奏音69:ありがとう(笑)。締切に追い詰められながら作ったせいなのか、何故か今まで自分では開けたことのなかった引き出しから突然このメロディが生まれてきて、あのマーチングドラムみたいなリズムもRoyal Scandalではやったことないのに自然と浮かんできたんですよ。自分で作ってても、新鮮なのに不思議としっくり馴染んでくる感じもあって、これはまた特別な存在感を持つ曲になった気がします。
ーーluzさんはこの「魔法」とどのように対峙されていくことになりましたか。
luz:これは今の僕だから歌えた曲だと思いますね。昔の僕だったら、きっとここまでの深みは出せていなかった気がするんですよ。人間って……誰もが幸せを求めてながら生きているはずで、ここではその大切な幸せっていうものを歌で表現したかったんです。
奏音69:まぁ、この詞の中にあるのは理想論なんだけどね。現実ってこんなにうまくいかないよねっていう皮肉もそこには込めてるんですよ。
luz:そう。だからこそ、ここではできるだけ幸せな理想を歌いたかったですね。
奏音69:どうせ理想論だろうとか、理想論なんて語るだけ無駄とか、なんとなく理想論を語っちゃいけないような風潮もあるのかなとは思いつつも。童話の中でくらい、理想を語ってもいいし、夢を見てもいいし、平和や幸福があってもいいと思うんですよ。これは童話やファンタジーという大きな枠組みを持っているRoyal Scandalだからこそ描けるものだと自信を持って作りました。
ーー「魔法」の中には〈いつか世界があの日のように戻るなら、ここでまた会おうよ。 こんな運命に魔法をかけて、大声で笑って、歌える日が来ますように。〉という歌詞も出てきます。今後のライブに向けた願いがここには込められているのでしょうね。
luz:そこ、僕もすごくグッときました。
奏音69:状況的には今度の『Royal Scandal 2022 TOUR』でもみんなに声を出してもらうことはできないと思うので、それを考えるとこういう歌詞の曲を作ることには少し葛藤や迷いもありましたが、この曲をいずれお客さんたちとみんなで歌える日がやってきたら、その時この曲は本当の意味で完成するんだと思います。
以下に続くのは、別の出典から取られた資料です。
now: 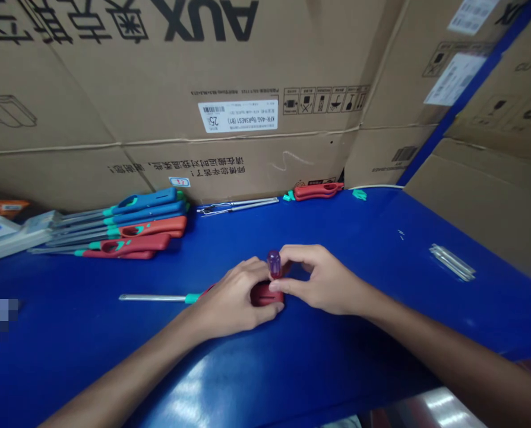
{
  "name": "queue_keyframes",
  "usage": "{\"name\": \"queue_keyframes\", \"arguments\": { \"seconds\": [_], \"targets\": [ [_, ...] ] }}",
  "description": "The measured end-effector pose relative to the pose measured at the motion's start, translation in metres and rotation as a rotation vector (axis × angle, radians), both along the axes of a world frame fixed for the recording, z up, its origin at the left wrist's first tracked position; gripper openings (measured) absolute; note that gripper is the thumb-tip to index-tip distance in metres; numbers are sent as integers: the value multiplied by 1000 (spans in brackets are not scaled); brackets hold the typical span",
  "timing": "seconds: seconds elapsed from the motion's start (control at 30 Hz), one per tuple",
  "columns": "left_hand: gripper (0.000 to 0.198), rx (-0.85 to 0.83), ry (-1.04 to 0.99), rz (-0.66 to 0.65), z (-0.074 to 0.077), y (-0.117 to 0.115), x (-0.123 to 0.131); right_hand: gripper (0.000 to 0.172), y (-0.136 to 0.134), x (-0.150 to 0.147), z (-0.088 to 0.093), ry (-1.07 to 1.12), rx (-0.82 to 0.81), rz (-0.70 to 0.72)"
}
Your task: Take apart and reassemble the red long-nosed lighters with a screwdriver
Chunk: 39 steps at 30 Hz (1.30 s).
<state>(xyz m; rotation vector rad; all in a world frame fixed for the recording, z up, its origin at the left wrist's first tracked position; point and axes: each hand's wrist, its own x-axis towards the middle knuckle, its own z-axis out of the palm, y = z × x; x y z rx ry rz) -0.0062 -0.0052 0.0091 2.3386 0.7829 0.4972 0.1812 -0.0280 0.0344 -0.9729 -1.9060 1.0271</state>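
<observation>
Flat on the blue table lies a red long-neck gas lighter (268, 295), its metal tube pointing left and a green collar at the tube's base. My left hand (232, 300) is closed around the body and pins it down, covering most of it. Between the thumb and fingers of my right hand (330, 279) is a small screwdriver with a clear purple handle (274, 263). It stands upright over the lighter's right end. The screwdriver's tip is hidden, so I cannot tell what it touches.
Several blue and red lighters (145, 223) are piled at the left. Along the cardboard wall (158, 119) lie metal tubes (243, 205), red lighter shells (318, 191) and green pieces (359, 194). More metal tubes (452, 263) lie at the right of the blue table (345, 238).
</observation>
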Motion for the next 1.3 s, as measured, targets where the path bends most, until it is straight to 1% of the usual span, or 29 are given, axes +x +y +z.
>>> {"name": "queue_keyframes", "arguments": {
  "seconds": [0.1, 0.17, 0.27, 0.4, 0.53, 0.63, 0.73, 0.83, 0.93, 1.0, 1.2, 1.3],
  "targets": [
    [9, 1, 14, -8, 1, 0, 0, 19, 0, 1, 0, 69, -36, -19],
    [15, 20, 29, 9, 1, 0, -1, 25, 0, 2, 0, 64, -39, -24],
    [19, 49, 63, 20, -1, -1, -1, 27, -1, 3, 0, 48, -22, -2],
    [14, 77, 115, 26, 1, -3, 0, 19, -1, 3, -2, 41, 29, 20],
    [13, 109, 136, 26, 4, -6, 1, 5, 0, 1, 0, 54, -16, 40],
    [14, 125, 165, 28, 5, -6, 2, 9, 1, 0, 0, 93, -81, 44],
    [7, 121, 192, 34, 4, -6, 2, 13, 1, -1, -3, 139, -156, 1],
    [5, 107, 221, 32, 4, -5, 3, 17, 1, -1, -4, 162, -153, -42],
    [6, 91, 243, 30, 5, -4, 3, 10, 1, 0, -3, 111, -116, -57],
    [9, 84, 247, 26, 6, -5, 3, 6, 1, 1, -1, 91, -101, -43],
    [16, 82, 251, 9, 6, -4, 3, 10, 3, 2, 0, 106, -109, 44],
    [13, 79, 238, 20, 6, -5, 3, 4, 3, 2, -2, 73, -101, 49]
  ]
}}
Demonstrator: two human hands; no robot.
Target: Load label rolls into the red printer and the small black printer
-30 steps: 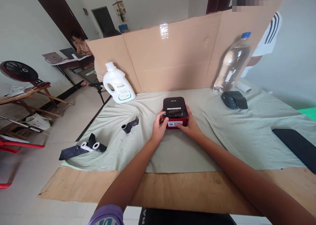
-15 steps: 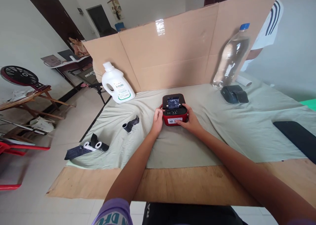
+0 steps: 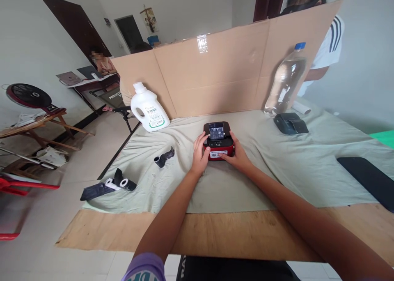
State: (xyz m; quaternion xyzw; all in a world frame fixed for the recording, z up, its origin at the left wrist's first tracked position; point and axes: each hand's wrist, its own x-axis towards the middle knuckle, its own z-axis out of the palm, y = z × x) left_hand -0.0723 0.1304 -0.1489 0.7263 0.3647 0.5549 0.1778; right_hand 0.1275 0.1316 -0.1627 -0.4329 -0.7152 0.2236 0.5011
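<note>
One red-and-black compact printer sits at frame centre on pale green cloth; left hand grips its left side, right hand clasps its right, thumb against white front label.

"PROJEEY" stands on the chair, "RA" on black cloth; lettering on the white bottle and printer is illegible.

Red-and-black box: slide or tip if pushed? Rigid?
The box would probably slide, not tip: it sits low and wide. It looks rigid, with no dent showing at the left hand or right hand. The cloth, being wrinkled, might bunch ahead.
</note>
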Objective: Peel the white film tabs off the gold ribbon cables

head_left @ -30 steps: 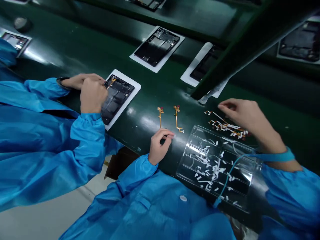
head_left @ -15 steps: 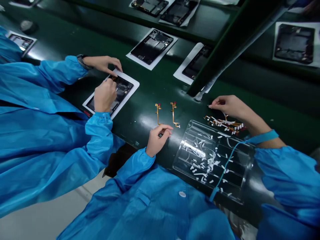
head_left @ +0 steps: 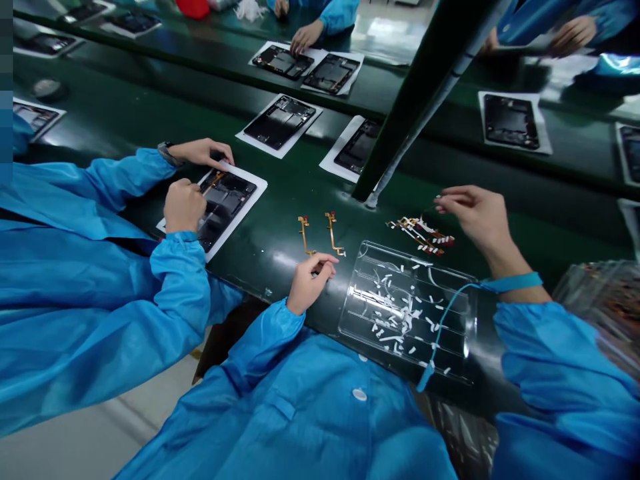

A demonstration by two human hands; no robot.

ーー今度の『Royal Scandal 2022 TOUR』は、きっとそこに向けての第一歩となっていくのでしょうね。そして、ライブといえばRAHWIAさんが今度のツアーためになにかしら新規で描き下ろしをされることはあるのでしょうか。
RAHWIA:はい!
luz:グッズのイラストとかは描き下ろしですごく可愛いものを描いてもらってます。
RAHWIA:ポスターもすごくかっこいいものができたので、楽しみにしていてください。
ーー『Royal Scandal 2022 TOUR』は全6都市での計7公演になるそうですが、果たしてアルバムの世界をRoyal Scandalはどのようなかたちで具現化していくことになるのでしょうね。
luz:今回は777にかけての計7公演ではあるんですけど、僕としては1本ずつ違う見せ方をしていきたいなと思ってます。この信頼できる相棒たちと一緒に作ってきたこの世界を、全力で表現できるようなパフォーマンスを目指したいです。
奏音69:アルバムでは新しいことにもたくさん挑戦しましたが、2018年と2019年にやった過去のツアーに来たことがある方には「帰ってきたな」という感覚を味わっていただきたいですし、私たち自身も3年ぶりのツアーを楽しみながら「ロイスキャといえば、そうそうこれこれ!」っていう空間を作っていくつもりです。あとこの3年の間に新しく知っていただいた方たちにも「これぞRoyal Scandal」というライブをお届けしたいと思っています。